Flow-Based Telemetry for VXLANs (QFX5120)

Benefit of FBT for VXLANs

With FBT for VXLANs, you can enable inline telemetry data for EVPN-VXLAN architectures that have either CRB or ERB overlays, giving you an additional source of information about your network,

A VXLAN with a CRB overlay has core switches configured as Layer/Layer 3 VXLAN gateways where the Integrated Routing and Bridging (IRB) interfaces for the virtual networks are configured on the core switches. In contrast, core switches in a VXLAN with an ERB overlay provide transport of EVPN type-2 and type-5 routes and the IRB interfaces are configured on the distribution switches. The ERB design also enables faster server-to-server, intra-campus traffic. As a result, with an ERB overlay, routing happens much closer to the end systems than with a CRB overlay. Figure 1and Figure 2 show sample topologies for these overlays. To learn more about these EVPN-VXLAN architectures, see Technology Primer: EVPN-VXLAN Fabrics for the Campus.

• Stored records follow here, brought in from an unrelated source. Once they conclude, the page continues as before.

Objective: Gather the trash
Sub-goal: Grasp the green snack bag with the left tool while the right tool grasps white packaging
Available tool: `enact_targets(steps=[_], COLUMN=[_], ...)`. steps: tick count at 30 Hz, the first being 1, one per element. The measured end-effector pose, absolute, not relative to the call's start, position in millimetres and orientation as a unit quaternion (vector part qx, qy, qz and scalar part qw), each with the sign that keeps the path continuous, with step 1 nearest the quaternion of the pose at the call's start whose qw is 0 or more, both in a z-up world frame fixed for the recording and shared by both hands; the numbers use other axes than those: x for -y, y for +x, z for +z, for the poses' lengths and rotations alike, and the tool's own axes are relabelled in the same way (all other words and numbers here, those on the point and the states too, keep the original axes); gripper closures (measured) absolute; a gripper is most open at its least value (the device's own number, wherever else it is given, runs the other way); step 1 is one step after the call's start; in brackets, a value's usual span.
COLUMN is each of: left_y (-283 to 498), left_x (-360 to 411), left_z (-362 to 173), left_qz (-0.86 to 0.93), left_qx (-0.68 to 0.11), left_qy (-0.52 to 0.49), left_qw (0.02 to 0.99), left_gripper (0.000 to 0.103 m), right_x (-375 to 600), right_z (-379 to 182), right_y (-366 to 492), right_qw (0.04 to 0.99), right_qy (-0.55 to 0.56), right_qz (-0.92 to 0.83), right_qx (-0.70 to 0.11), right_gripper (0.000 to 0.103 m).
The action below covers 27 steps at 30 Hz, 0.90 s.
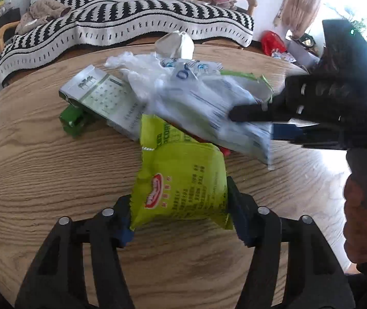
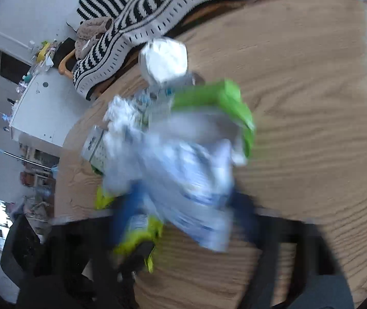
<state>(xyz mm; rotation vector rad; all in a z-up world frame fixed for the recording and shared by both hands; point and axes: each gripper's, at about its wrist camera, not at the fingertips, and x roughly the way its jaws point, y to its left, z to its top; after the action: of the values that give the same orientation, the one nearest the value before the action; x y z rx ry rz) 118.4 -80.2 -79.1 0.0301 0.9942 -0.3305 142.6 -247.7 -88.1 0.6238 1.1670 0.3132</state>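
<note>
A yellow-green snack packet (image 1: 180,180) lies on the round wooden table (image 1: 42,159), its long axis running from the left gripper (image 1: 179,216) away toward the heap of rubbish at mid-table. Its near end sits between the left gripper's two blue-padded fingers (image 1: 237,213), which press on both side edges: the left claw is clenched on the packet. The far end slips under a white-and-blue plastic wrapper (image 1: 209,108) that lies slantwise, its long axis going from upper left down to lower right.

The right gripper (image 1: 255,121) comes in from the right with one black finger on top of that wrapper and a blue pad below it, so it grasps the wrapper; a hand (image 1: 360,221) holds its handle. In the right wrist view the wrapper (image 2: 183,170) is a blur between the fingers.

Beside these lie a white-and-green printed carton (image 1: 101,97), a small green box (image 1: 74,123) half hidden beneath it, thin crumpled plastic (image 1: 132,60), and a crushed white carton (image 1: 177,43) at the far rim. Something red (image 1: 225,152) peeps out under the wrapper; what it is cannot be made out. Behind stands a sofa with a black-and-white striped cover (image 1: 132,20).
</note>
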Motion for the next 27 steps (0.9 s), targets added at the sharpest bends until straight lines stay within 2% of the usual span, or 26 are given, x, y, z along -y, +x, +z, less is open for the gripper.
enact_targets(steps=[1, 4, 6, 11, 20, 27], left_y=[118, 114, 110, 100, 98, 90], left_x=[79, 71, 68, 57, 50, 59], left_z=[-79, -71, -63, -49, -47, -31], left_qz=[-0.159, -0.163, -0.163, -0.162, -0.149, -0.145], left_qx=[-0.477, -0.477, -0.468, -0.458, -0.456, -0.439], left_qy=[0.011, 0.001, 0.004, 0.002, -0.001, 0.011], left_qw=[0.864, 0.864, 0.869, 0.874, 0.877, 0.887], left_gripper=[0.051, 0.057, 0.057, 0.058, 0.058, 0.058], right_x=[248, 247, 245, 240, 248, 284], right_z=[-86, -75, -62, -36, -27, 5], right_y=[140, 134, 127, 113, 109, 75], right_qw=[0.780, 0.789, 0.800, 0.818, 0.826, 0.850], right_qy=[0.286, 0.276, 0.266, 0.249, 0.241, 0.243], right_qz=[0.144, 0.145, 0.148, 0.165, 0.154, 0.125], right_qx=[-0.538, -0.530, -0.517, -0.492, -0.486, -0.451], right_gripper=[0.074, 0.085, 0.087, 0.088, 0.088, 0.088])
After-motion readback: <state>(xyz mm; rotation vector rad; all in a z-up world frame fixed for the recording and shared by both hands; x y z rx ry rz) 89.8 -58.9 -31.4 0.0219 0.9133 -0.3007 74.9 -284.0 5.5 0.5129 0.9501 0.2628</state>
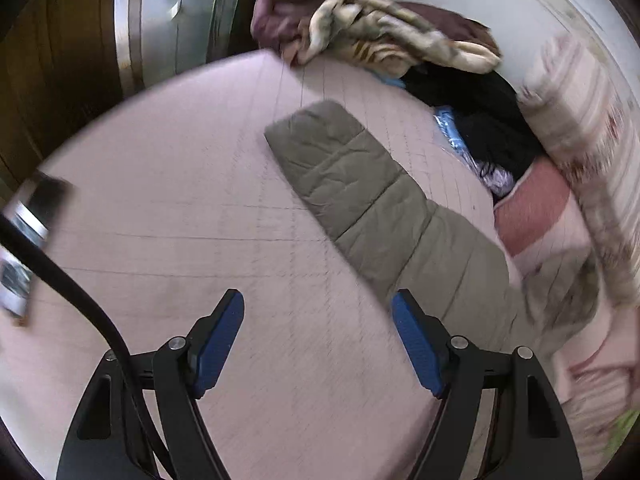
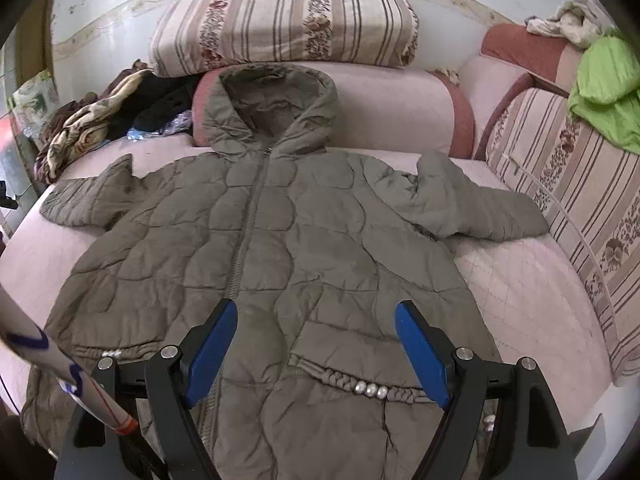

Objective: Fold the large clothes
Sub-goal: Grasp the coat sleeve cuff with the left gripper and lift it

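An olive quilted hooded coat (image 2: 280, 248) lies flat, front up and zipped, on the pink bed cover (image 2: 528, 292), both sleeves spread outward and the hood resting on a pink bolster. My right gripper (image 2: 316, 312) hovers open over the coat's lower front, above the waist drawstring, with nothing between its blue pads. In the left wrist view, one sleeve (image 1: 360, 192) of the coat stretches across the pink cover (image 1: 168, 208). My left gripper (image 1: 318, 304) hangs open above bare cover just left of that sleeve, holding nothing. The image is motion-blurred.
A heap of brown and patterned clothes (image 1: 360, 28) and dark garments (image 1: 480, 120) sits at the bed's far corner. Striped floral cushions (image 2: 288, 20) line the wall and the right side (image 2: 568, 200). A green cloth (image 2: 604, 88) lies on a cushion. A wardrobe (image 1: 60, 80) stands beyond the bed edge.
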A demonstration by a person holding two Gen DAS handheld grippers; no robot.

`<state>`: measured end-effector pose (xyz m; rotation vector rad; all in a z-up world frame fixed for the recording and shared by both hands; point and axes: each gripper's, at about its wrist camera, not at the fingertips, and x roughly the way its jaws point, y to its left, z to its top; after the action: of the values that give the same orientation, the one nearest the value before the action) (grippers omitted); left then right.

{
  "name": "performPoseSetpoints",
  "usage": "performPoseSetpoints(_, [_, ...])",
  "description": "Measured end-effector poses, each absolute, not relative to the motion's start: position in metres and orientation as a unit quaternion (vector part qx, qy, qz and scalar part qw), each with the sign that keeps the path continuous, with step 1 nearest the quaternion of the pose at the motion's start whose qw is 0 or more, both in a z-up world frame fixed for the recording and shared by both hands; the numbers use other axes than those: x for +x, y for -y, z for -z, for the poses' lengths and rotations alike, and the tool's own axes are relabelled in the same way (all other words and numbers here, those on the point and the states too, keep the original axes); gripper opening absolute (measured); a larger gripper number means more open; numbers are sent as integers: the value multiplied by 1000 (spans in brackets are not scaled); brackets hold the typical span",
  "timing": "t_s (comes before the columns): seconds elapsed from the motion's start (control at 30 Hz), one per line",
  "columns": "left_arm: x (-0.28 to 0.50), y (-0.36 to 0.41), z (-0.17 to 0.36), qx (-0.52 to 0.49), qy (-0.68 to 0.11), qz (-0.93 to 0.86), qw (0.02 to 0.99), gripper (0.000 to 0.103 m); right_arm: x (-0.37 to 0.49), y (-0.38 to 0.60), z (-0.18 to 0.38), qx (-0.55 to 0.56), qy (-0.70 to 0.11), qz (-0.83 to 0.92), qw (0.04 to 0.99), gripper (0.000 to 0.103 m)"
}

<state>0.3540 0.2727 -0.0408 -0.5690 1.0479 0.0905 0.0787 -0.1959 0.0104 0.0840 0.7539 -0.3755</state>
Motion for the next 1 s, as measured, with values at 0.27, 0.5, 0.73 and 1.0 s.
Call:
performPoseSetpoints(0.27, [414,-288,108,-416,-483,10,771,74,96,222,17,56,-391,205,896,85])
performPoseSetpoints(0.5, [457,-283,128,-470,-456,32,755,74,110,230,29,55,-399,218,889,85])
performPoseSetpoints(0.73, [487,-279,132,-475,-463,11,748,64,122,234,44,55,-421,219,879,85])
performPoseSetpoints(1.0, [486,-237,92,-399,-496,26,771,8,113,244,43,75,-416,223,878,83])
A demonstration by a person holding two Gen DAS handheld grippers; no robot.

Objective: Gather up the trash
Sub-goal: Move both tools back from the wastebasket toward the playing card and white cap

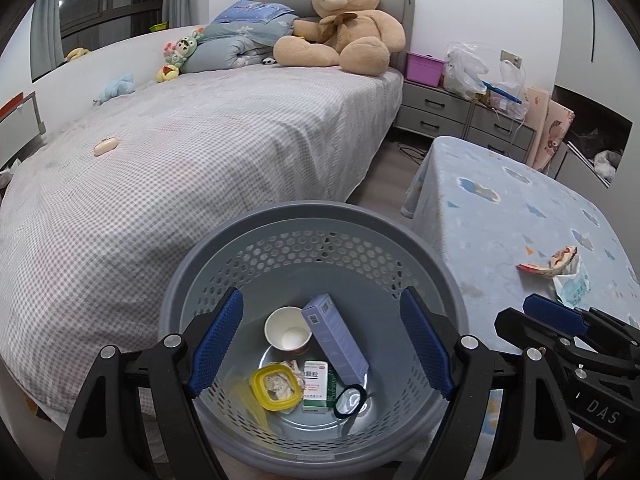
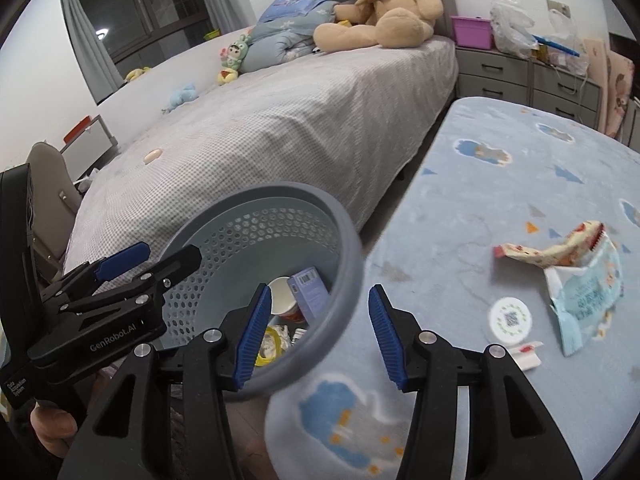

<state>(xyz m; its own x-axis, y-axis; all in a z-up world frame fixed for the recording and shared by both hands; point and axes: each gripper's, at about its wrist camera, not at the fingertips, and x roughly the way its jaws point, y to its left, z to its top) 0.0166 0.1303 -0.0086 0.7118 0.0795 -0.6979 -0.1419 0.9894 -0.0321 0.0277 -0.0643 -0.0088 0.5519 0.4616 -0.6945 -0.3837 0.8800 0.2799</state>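
Note:
A grey perforated basket (image 1: 316, 216) stands on the floor between the bed and a small table. In it lie a paper cup (image 1: 288, 330), a lilac box (image 1: 334, 334), a green-white medicine box (image 1: 316, 386), a yellow lid (image 1: 276, 388) and a black ring (image 1: 350, 400). My left gripper (image 1: 320, 340) is open and empty above the basket. My right gripper (image 2: 318, 332) is open and empty over the basket rim (image 2: 344, 280) and the table edge. On the table lie snack wrappers (image 2: 576, 276), a round white lid (image 2: 510, 316) and a small white packet (image 2: 524, 354).
The table has a light-blue patterned cloth (image 2: 500, 184). A bed with a checked sheet (image 1: 192, 152) holds a teddy bear (image 1: 344, 24) and toys. Grey drawers (image 1: 440, 112) with bags stand at the back.

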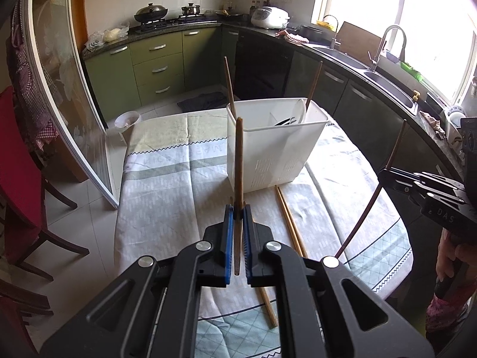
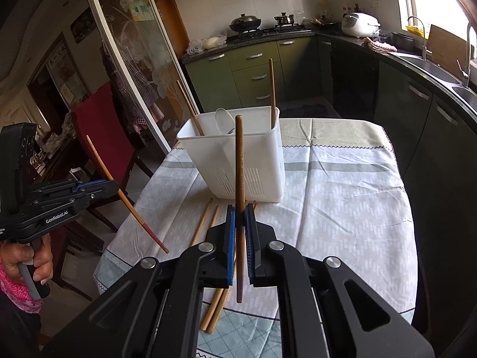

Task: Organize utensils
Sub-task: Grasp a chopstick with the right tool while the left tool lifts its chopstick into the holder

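Observation:
A white utensil holder (image 1: 274,146) (image 2: 235,161) stands on the table with two chopsticks (image 1: 229,85) and a white spoon (image 1: 299,110) in it. My left gripper (image 1: 238,211) is shut on a light brown chopstick (image 1: 238,161), held upright in front of the holder; it also shows in the right wrist view (image 2: 98,185). My right gripper (image 2: 240,213) is shut on a dark brown chopstick (image 2: 239,161), held upright; it shows at the right in the left wrist view (image 1: 387,173). Two light chopsticks (image 1: 286,217) (image 2: 208,220) lie on the table.
The table carries a patterned cloth (image 1: 167,185) (image 2: 342,197). A red chair (image 2: 104,137) stands at the table's left. Green cabinets (image 1: 155,65), a stove with pots (image 1: 150,12) and a sink counter (image 1: 384,77) line the kitchen behind.

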Available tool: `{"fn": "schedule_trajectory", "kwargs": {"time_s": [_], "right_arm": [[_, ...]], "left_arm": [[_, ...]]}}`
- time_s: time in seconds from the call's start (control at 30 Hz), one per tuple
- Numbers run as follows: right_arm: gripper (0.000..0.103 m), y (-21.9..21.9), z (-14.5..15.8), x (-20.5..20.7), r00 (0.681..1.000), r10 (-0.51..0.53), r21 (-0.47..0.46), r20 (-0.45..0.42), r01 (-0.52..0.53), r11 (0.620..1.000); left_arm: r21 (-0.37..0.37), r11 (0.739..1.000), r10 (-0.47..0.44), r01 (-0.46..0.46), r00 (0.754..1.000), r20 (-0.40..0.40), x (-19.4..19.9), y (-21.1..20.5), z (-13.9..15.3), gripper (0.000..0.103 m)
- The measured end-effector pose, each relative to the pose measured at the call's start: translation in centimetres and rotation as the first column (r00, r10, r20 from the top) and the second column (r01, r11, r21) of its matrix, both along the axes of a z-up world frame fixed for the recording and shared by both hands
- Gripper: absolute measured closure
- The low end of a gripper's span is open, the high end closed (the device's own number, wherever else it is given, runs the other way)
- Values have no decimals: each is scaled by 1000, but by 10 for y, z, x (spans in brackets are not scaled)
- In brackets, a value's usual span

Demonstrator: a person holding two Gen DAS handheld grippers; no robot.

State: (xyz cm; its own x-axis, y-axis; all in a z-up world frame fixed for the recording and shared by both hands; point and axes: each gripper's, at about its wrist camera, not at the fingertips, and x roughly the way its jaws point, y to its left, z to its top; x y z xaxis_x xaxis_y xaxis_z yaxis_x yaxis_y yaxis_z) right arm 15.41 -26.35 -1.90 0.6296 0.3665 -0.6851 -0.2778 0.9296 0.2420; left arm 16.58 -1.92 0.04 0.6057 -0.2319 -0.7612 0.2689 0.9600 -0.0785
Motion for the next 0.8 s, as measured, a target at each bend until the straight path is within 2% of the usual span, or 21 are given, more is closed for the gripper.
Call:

Figure 1: Centrally-Routed Bridging (CRB) Topology

Figure 2: Edge-Routed Bridging (ERB) Topology

Flow Export Overview

FBT for VXLANs uses software-based IPFIX flow export. (IPFIX is defined in RFC 7011.) A flow is a sequence of packets that have the same core set of parameters on an interface, some of which are source IP, destination IP, source port, destination port, and protocol. This core set of parameters is called a flow key, and the software uses this key to learn about the flows. For each flow, the software collects various parameters and exports the actual packet up to the configured clip length to a collector using the open standard IPFIX template to organize the flow. Once there is no active traffic for a flow, the flow is aged out after the configured inactive-timeout period (configure the flow-inactive-timeout statement at the [edit services inline-monitoring template template-name] hierarchy level).

For FBT for VXLANs, the flow key differs depending on whether you are monitoring IPv4 or IPv6 traffic. The flow key for IPv4 traffic is explained in Table 1 and the flow key for IPv6 traffic is explained in Table 2. For both IPv4 and IPv6 traffic, in addition to the key fields, the flow contains fields for the ingress and egress ports, the flow start and end time, and the byte and packet count delta. The flow start time is the timestamp for when the software learned the flow. The flow stop time is the timestamp of the latest counter query. A sample IPFIX data template for IPv4 traffic is shown in Figure 3.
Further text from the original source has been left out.